= Beginning of Section =

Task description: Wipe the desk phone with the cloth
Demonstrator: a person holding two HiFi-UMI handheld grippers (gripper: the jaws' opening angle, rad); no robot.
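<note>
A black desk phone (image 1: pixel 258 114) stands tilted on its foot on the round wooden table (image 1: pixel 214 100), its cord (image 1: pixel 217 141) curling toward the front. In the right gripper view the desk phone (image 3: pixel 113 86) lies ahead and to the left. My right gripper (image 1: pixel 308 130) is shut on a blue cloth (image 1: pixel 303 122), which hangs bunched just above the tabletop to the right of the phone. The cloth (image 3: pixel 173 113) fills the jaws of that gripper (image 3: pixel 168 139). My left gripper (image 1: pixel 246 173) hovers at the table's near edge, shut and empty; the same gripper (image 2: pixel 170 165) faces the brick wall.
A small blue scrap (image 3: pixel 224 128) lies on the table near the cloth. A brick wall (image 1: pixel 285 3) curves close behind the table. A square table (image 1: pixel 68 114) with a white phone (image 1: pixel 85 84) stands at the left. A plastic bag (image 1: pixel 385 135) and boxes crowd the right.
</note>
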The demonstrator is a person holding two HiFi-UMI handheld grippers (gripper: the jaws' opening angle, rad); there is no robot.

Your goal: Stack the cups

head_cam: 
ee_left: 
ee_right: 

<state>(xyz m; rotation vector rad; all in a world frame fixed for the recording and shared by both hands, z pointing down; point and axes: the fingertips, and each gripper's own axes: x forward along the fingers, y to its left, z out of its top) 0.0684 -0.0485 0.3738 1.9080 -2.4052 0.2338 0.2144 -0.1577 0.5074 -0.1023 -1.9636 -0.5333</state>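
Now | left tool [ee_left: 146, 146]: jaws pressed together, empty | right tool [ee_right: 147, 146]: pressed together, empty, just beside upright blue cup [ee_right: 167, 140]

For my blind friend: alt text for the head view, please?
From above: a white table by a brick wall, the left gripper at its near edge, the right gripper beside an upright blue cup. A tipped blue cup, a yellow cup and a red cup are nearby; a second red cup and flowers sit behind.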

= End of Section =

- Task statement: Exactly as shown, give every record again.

- Answer section:
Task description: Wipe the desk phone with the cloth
Demonstrator: a person holding two HiFi-UMI handheld grippers (gripper: the jaws' opening angle, rad); no robot.
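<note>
A black desk phone (image 1: pixel 258 114) stands tilted on its foot on the round wooden table (image 1: pixel 214 100), its cord (image 1: pixel 217 141) curling toward the front. In the right gripper view the desk phone (image 3: pixel 113 86) lies ahead and to the left. My right gripper (image 1: pixel 308 130) is shut on a blue cloth (image 1: pixel 303 122), which hangs bunched just above the tabletop to the right of the phone. The cloth (image 3: pixel 173 113) fills the jaws of that gripper (image 3: pixel 168 139). My left gripper (image 1: pixel 246 173) hovers at the table's near edge, shut and empty; the same gripper (image 2: pixel 170 165) faces the brick wall.
A small blue scrap (image 3: pixel 224 128) lies on the table near the cloth. A brick wall (image 1: pixel 285 3) curves close behind the table. A square table (image 1: pixel 68 114) with a white phone (image 1: pixel 85 84) stands at the left. A plastic bag (image 1: pixel 385 135) and boxes crowd the right.
</note>
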The demonstrator is a person holding two HiFi-UMI handheld grippers (gripper: the jaws' opening angle, rad); there is no robot.

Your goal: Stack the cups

head_cam: 
ee_left: 
ee_right: 

<state>(xyz m; rotation vector rad; all in a world frame fixed for the recording and shared by both hands, z pointing down; point and axes: the fingertips, and each gripper's own axes: x forward along the fingers, y to its left, z out of its top) 0.0684 -0.0485 0.3738 1.9080 -2.4052 0.2338 0.2144 -0.1577 0.5074 -0.1023 -1.9636 -0.5333</state>
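Now | left tool [ee_left: 146, 146]: jaws pressed together, empty | right tool [ee_right: 147, 146]: pressed together, empty, just beside upright blue cup [ee_right: 167, 140]

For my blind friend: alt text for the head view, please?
From above: a white table by a brick wall, the left gripper at its near edge, the right gripper beside an upright blue cup. A tipped blue cup, a yellow cup and a red cup are nearby; a second red cup and flowers sit behind.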

This output is complete, so the exercise is closed.